The problem: Count the lines below that include the word "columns", then give that number and no other words.
-- Given records follows --
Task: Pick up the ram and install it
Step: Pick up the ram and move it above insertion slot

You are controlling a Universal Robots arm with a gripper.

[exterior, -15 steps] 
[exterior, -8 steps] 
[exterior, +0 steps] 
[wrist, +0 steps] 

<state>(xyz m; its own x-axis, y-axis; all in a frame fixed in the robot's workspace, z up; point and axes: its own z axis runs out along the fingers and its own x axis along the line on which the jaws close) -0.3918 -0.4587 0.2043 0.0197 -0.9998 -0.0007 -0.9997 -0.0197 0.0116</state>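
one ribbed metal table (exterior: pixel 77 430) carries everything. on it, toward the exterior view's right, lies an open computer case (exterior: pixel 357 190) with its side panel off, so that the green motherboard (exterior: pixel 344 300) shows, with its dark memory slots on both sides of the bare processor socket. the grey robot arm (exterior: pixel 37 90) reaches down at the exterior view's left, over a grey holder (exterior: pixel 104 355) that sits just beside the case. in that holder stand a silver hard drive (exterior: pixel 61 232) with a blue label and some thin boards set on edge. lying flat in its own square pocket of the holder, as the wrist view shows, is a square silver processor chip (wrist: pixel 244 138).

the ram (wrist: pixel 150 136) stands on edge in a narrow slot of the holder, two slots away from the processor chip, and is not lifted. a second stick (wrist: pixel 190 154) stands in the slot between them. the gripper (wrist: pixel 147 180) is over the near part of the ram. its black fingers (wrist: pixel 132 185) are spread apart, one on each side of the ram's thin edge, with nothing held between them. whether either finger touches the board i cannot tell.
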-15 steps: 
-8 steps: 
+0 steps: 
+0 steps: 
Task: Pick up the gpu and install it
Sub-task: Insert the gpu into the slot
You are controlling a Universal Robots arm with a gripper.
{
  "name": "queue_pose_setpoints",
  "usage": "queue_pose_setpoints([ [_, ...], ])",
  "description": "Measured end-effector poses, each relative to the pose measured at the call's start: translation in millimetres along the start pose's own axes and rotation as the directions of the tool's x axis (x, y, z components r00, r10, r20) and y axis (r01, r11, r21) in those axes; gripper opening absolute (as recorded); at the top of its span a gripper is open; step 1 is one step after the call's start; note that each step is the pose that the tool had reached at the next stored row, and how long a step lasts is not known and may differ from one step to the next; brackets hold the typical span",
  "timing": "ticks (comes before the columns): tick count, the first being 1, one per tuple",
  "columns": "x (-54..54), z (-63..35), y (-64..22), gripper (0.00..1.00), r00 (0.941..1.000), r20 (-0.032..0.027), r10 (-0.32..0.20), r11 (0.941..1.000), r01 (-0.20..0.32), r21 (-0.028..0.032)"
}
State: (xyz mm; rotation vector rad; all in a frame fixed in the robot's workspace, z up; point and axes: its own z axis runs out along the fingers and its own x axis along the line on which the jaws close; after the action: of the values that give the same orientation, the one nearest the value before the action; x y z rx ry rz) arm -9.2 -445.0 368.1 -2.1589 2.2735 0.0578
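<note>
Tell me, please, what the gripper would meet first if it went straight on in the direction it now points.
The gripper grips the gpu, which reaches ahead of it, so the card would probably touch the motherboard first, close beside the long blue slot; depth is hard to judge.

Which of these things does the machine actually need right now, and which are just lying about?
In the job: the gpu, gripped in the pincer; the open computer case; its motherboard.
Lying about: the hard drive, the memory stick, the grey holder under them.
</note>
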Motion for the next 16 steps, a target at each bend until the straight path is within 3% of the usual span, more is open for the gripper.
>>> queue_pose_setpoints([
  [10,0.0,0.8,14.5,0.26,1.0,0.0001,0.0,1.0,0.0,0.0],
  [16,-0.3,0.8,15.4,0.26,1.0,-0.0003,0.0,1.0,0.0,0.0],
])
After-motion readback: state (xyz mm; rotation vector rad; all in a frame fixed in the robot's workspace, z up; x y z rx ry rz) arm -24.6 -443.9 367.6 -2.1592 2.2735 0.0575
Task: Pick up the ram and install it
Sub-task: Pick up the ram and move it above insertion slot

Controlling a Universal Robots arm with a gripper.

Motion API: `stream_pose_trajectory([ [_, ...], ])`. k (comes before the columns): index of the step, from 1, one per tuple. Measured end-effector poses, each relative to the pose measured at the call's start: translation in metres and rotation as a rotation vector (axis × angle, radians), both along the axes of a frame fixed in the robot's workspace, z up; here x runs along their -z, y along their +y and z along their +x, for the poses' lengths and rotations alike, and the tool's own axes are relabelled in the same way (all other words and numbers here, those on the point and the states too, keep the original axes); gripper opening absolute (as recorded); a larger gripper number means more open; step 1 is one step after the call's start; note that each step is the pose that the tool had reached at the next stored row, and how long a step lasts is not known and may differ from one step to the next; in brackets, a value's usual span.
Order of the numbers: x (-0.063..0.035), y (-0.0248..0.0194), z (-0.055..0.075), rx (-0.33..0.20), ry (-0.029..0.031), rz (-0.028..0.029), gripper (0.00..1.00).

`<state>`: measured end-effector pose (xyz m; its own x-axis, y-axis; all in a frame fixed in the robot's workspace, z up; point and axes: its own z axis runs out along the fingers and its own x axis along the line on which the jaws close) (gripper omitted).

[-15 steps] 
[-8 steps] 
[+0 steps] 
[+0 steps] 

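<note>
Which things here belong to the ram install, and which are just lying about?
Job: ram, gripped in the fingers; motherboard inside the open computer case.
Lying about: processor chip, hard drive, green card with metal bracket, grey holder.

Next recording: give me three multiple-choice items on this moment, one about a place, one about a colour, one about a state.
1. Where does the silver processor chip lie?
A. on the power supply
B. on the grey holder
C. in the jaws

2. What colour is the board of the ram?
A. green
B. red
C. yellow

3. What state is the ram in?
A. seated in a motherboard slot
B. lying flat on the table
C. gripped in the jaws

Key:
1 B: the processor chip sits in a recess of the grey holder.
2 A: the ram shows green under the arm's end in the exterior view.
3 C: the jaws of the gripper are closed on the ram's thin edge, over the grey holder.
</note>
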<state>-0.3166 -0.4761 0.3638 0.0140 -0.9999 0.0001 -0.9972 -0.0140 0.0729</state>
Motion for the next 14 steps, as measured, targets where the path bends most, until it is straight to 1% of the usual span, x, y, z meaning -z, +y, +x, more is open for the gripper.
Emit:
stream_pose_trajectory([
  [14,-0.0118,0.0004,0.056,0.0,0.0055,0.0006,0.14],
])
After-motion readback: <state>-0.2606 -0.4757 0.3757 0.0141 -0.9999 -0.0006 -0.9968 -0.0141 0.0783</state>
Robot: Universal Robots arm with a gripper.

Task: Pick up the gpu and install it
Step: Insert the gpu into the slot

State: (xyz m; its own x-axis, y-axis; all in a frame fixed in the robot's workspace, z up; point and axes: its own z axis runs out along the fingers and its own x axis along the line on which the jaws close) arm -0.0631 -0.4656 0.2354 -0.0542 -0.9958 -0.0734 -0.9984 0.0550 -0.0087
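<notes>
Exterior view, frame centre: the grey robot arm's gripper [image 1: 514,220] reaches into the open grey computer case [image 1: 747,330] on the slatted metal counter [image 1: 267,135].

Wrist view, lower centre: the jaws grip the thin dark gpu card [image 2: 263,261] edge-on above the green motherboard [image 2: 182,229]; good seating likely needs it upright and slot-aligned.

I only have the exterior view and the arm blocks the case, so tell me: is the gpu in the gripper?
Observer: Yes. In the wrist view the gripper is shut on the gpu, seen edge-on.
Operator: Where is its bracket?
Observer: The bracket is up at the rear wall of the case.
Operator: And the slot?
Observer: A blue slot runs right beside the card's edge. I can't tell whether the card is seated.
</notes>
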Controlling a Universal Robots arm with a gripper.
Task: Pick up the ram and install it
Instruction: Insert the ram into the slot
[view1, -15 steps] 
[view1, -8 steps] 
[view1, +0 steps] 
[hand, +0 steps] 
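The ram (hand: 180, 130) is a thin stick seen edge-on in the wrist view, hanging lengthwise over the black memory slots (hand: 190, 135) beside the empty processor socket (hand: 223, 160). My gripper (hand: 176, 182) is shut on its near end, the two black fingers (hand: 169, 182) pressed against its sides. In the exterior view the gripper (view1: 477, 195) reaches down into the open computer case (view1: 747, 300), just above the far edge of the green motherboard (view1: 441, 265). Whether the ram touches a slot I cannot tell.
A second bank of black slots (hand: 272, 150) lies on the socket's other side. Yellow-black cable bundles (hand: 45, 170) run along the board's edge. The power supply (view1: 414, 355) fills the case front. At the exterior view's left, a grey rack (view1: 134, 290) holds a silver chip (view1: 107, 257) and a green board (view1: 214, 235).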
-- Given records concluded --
Problem solution: 3